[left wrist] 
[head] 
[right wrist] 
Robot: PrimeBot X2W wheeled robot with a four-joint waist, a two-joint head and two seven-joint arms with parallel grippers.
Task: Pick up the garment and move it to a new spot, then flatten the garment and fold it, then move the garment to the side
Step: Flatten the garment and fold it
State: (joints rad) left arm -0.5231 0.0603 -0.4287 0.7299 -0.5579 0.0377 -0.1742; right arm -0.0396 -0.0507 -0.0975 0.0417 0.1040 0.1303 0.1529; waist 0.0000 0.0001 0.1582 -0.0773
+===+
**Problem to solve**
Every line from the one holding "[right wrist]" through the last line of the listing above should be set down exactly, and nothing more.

**Reply**
[right wrist] 
Robot: PrimeBot X2W wheeled robot with a four-joint waist, a two-joint head and two seven-joint arms with parallel grippers.
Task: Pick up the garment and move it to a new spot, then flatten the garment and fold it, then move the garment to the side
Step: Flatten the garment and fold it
State: (joints rad) left arm -0.5231 0.0603 -0.4287 0.7299 -0.5579 0.0377 -0.1742; right arm -0.0396 -0.0507 -0.0975 0.0417 0.1040 0.1303 0.1529; waist 0.0000 0.0001 0.1582 -0.0773

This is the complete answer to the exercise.